In his trial, Majek mounted a risible defence to the overwhelming evidence against him, including a claim that a forensic expert was lying about finding Ms Whyte’s blood all over his clothes. He also denied it was him on CCTV stalking Ms Whyte to the station. Yet, he accepted that he was the man seen wearing identical clothing minutes earlier.
Police have been unable to identify any motive for the attack, but chilling security footage shows Majek staring at Ms Whyte in the hotel during her shift that night.
Detective Chief Inspector Paul Attwell, of British Transport Police, said: “This was a brutal, cowardly and entirely unprovoked attack on a vibrant and selfless young woman who had her whole life ahead of her.
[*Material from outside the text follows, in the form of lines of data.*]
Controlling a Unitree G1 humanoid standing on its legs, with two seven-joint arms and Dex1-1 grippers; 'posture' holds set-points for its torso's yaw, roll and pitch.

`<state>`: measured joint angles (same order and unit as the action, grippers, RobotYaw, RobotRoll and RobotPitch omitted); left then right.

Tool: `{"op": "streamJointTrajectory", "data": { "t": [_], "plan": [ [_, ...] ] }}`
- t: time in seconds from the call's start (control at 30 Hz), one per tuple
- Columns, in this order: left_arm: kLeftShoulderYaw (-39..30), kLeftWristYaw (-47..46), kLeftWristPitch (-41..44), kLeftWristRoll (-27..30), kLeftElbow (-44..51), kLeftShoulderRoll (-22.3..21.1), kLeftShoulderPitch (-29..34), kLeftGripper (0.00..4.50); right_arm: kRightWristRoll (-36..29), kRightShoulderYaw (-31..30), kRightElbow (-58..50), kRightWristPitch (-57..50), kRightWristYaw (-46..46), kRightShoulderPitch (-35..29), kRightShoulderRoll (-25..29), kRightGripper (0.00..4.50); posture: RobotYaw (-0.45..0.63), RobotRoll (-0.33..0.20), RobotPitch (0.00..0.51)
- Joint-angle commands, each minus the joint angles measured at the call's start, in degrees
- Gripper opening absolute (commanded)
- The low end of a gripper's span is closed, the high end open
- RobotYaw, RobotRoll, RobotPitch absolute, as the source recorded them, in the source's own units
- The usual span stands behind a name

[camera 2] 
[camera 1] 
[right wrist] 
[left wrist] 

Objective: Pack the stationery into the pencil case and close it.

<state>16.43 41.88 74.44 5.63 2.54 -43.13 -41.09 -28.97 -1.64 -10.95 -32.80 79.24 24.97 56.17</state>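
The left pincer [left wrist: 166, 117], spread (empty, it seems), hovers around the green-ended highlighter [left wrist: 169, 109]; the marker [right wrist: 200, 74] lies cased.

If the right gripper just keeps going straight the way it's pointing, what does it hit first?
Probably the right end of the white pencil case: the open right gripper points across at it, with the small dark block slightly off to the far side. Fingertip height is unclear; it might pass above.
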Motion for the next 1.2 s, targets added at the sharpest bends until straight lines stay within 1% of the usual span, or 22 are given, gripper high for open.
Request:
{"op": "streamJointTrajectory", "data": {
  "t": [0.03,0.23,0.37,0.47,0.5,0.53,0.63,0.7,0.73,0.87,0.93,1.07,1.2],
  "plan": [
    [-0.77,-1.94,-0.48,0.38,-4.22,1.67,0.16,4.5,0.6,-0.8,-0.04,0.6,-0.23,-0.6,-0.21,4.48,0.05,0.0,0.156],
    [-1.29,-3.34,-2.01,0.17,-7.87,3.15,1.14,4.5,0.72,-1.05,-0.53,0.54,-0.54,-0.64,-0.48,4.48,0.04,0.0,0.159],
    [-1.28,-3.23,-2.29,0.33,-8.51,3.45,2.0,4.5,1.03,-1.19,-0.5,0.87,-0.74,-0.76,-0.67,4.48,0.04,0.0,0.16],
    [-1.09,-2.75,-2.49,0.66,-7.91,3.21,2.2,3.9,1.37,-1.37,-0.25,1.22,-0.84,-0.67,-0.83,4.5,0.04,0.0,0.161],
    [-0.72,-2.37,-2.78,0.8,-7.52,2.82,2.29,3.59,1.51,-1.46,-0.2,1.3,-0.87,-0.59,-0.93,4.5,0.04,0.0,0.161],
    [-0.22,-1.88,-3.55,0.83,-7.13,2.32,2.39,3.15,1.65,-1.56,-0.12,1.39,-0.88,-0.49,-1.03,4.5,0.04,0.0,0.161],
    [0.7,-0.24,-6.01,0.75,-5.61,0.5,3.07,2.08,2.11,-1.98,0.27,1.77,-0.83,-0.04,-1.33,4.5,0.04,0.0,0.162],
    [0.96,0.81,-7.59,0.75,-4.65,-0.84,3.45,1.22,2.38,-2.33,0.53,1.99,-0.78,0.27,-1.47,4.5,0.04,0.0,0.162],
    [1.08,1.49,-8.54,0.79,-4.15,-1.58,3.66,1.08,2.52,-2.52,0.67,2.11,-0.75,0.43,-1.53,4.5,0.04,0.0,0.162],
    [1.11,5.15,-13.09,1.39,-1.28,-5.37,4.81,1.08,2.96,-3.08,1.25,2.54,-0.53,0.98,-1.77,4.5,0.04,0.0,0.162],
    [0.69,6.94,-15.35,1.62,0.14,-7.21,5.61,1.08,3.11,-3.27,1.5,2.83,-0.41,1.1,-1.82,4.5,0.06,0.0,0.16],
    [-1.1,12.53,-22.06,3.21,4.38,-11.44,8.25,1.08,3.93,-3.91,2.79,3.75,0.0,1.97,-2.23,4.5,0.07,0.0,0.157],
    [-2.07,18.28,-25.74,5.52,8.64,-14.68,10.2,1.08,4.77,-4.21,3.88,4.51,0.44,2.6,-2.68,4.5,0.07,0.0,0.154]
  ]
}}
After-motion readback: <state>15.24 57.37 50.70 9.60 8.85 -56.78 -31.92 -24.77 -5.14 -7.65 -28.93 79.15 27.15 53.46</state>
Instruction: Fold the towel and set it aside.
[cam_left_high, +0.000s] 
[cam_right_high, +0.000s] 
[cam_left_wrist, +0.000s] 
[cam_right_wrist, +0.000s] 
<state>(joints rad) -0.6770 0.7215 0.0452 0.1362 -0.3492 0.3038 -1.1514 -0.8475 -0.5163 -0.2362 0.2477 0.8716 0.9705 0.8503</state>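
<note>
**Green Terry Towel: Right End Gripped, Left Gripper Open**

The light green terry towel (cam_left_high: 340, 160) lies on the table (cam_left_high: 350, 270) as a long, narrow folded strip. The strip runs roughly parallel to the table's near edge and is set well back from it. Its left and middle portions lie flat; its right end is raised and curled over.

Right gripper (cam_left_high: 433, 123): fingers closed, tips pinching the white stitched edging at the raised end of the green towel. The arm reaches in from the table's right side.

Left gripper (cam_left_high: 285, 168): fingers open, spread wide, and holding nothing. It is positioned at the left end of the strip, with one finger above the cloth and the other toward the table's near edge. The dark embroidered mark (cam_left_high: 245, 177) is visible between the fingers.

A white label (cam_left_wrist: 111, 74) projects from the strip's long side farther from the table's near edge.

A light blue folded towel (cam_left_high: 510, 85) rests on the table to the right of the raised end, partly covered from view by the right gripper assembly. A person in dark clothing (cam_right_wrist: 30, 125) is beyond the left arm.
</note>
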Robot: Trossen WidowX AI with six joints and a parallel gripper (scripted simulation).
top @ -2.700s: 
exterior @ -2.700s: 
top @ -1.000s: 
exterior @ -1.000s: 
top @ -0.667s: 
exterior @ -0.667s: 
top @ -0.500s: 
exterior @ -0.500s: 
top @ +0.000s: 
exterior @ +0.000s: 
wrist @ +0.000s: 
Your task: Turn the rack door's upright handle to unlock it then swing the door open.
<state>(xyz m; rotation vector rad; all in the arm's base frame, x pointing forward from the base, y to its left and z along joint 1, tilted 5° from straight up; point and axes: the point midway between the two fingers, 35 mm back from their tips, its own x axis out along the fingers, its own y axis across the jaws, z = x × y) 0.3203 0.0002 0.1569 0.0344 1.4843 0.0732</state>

“At no point in our investigation has Majek shown any remorse for taking Rhiannon’s life in such a sadistic and cold-blooded way, nor shown any indication of a motive, and he’s cruelly subjected her family to sitting through a trial despite the damning evidence we presented against him.”
In a statement read outside court this afternoon, Rhiannon’s sister, Alex, said Majek had given the family a ‘life sentence’ after launching his “frenzied and unprovoked attack”.
She said Majek had “stalked, hunted and then preyed on our defenceless Rhiannon, before cornering her and unleashing a vicious attack”.
Ms Whyte added: “On that horrific day, our precious Rhiannon was shown no mercy.
“Throughout this trial we have been given no reason as to why he chose Rhiannon, no accountability for his actions and no remorse, she fought for her life and to save herself from this sick, twisted and cowardly human – who showed no regard for Rhiannon or human life.”
“We prayed and begged for her to live, but our hope is that Deng Chol Majek will spend his life alone and unloved.
“We now have to grieve her for longer than we got to love her, which will never make any sense to us.”